Sozialen Sprengstoff birgt auch die Forderung der EU, Einzelhandelsunternehmen wie Carrefour oder Metro Zugang zum indischen Markt zu verschaffen. Bislang dominieren noch kleine Läden und informelle Händler den indischen Einzelhandel und können sich gegen einheimische Supermarktketten behaupten. Sie fürchten aber, den Wettbewerb gegen die internationalen Konzerne zu verlieren, mit verheerenden Folgen für die Inhaberfamilien und die Beschäftigten. Die indische Regierung hat aus diesem Grund ein bereits fertiges Gesetz zur Öffnung des indischen Einzelhandelssektors Ende letzten Jahres wieder zurückgezogen.

Indien fordert im Gegenzug besseren Zugang für seine Dienstleistungsunternehmen zum europäischen Markt. Besonders umstritten ist dabei die zeitweise Entsendung von Mitarbeitern - zum Beispiel der berühmten Softwareingenieure in die EU. Angesichts der in den meisten EU-Staaten hohen Arbeitslosigkeit, wollen die wenigsten europäischen Regierungen hier Zugeständnisse machen.

Dauerbrenner unter den Konflikten ist die Forderung der EU, den Schutz geistiger Eigentumsrechte in Indien deutlich über das von der WTO vorgeschrieben Niveau anzuheben. Nichtregierungsorganisationen wie Ärzte ohne Grenzen fürchten, dass dann in Indien hergestellte Medikamente zum Beispiel gegen Aids sowohl in Indien selbst als auch beim Export in andere Entwicklungsländer sehr viel teurer würden. Die Rolle der indischen Pharmaindustrie als "Apotheke der Armen" werde durch die Forderungen der EU zunichte gemacht.

Schließlich lehnt Indien die Forderung der EU ab, im Handelsabkommen auch Bezüge zu nachhaltiger Entwicklung und sozialen Rechten herzustellen.
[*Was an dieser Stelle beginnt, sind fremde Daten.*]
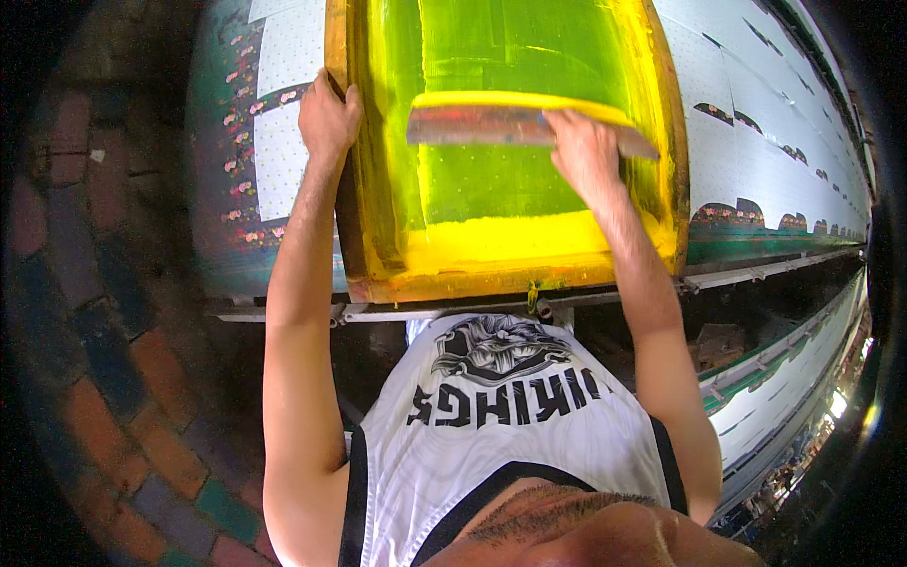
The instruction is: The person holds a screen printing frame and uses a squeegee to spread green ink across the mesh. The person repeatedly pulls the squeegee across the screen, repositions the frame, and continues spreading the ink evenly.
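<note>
A screen-printing frame [351, 227] with wooden sides lies before me, its green mesh [501, 189] smeared with yellow ink. My left hand [329, 118] grips the left side rail of the frame, with the thumb on the inner side; some of its fingertips are hidden. Across the mesh lies a wide squeegee [472, 126], its long edge running left to right and tilted slightly down at the right. My right hand [584, 156] is closed on the squeegee right of its middle. Yellow ink lines the squeegee's far edge, and a thick band of yellow ink [510, 241] covers the near end of the mesh.
Under the frame runs a long table with white printed fabric pieces [288, 161] on the left and more white pieces [756, 142] on the right. A metal rail [756, 274] follows the table's near edge. Another long table [784, 378] stands at lower right. Brick paving [142, 378] covers the floor at left.
</note>
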Motion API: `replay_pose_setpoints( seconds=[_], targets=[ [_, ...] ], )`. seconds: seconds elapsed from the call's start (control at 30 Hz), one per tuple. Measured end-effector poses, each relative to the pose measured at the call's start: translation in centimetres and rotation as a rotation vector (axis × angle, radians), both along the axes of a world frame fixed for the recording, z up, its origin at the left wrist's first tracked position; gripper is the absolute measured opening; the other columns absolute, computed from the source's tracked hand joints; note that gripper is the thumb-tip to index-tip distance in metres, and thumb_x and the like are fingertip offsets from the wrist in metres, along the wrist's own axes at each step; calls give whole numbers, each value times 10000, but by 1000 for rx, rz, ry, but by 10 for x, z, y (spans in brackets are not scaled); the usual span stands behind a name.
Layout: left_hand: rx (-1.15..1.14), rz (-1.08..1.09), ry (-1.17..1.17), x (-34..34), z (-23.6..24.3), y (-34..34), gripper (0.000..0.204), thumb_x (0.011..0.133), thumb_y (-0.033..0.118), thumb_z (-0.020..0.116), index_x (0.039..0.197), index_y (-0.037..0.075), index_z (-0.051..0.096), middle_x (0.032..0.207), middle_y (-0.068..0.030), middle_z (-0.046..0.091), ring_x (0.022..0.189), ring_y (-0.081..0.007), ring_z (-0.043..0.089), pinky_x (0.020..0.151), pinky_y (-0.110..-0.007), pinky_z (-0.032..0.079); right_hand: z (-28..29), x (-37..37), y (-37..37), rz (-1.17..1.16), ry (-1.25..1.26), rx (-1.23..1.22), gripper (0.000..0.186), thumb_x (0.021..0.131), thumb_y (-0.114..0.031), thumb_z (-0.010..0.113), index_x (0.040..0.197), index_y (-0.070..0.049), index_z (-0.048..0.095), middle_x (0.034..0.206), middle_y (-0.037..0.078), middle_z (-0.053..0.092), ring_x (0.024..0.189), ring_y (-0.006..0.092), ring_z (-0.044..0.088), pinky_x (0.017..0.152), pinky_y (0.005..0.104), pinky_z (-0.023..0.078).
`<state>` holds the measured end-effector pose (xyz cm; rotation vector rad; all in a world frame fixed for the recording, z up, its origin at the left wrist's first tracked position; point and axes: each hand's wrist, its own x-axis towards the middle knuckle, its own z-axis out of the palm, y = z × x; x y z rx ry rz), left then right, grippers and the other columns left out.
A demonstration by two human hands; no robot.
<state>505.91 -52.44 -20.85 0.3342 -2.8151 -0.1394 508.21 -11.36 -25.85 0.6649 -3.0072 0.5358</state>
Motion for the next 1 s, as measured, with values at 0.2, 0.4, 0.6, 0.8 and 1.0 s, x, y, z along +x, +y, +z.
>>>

Dabei lässt sich zu Recht fragen, inwieweit die Forderungen der EU, die unter anderem höhere Verkaufszahlen für Luxusautos, geringere Absatzmöglichkeiten für indische Kleinbauern und höhere Preise für lebenswichtige Medikamente zur Folge haben können, mit dem Ziel einer nachhaltigen Entwicklung in Einklang zu bringen wären.

Die Verhandlungen zwischen Indien und der EU zeigen, dass eine sehr weitgehende Marktöffnung zu realen Problemen führen kann, für die es im Rahmen bilateraler Abkommen keine echten Lösungsinstrumente gibt. Dies nährt Zweifel, ob ein bilaterales Freihandelsabkommen nach den Vorgaben der WTO, die nur wenige Ausnahmen von der Liberalisierung zulässt, ein sinnvolles Instrument zur Gestaltung der Wirtschaftsbeziehungen ist. Zumindest tauchen Probleme, die zum Scheitern der Doha-Runde geführt haben, auch in bilateralen Verhandlungen wieder auf, was die Frage zulässt, ob hier tatsächlich mit einer größeren Liberalisierungsdynamik zu rechnen sein wird.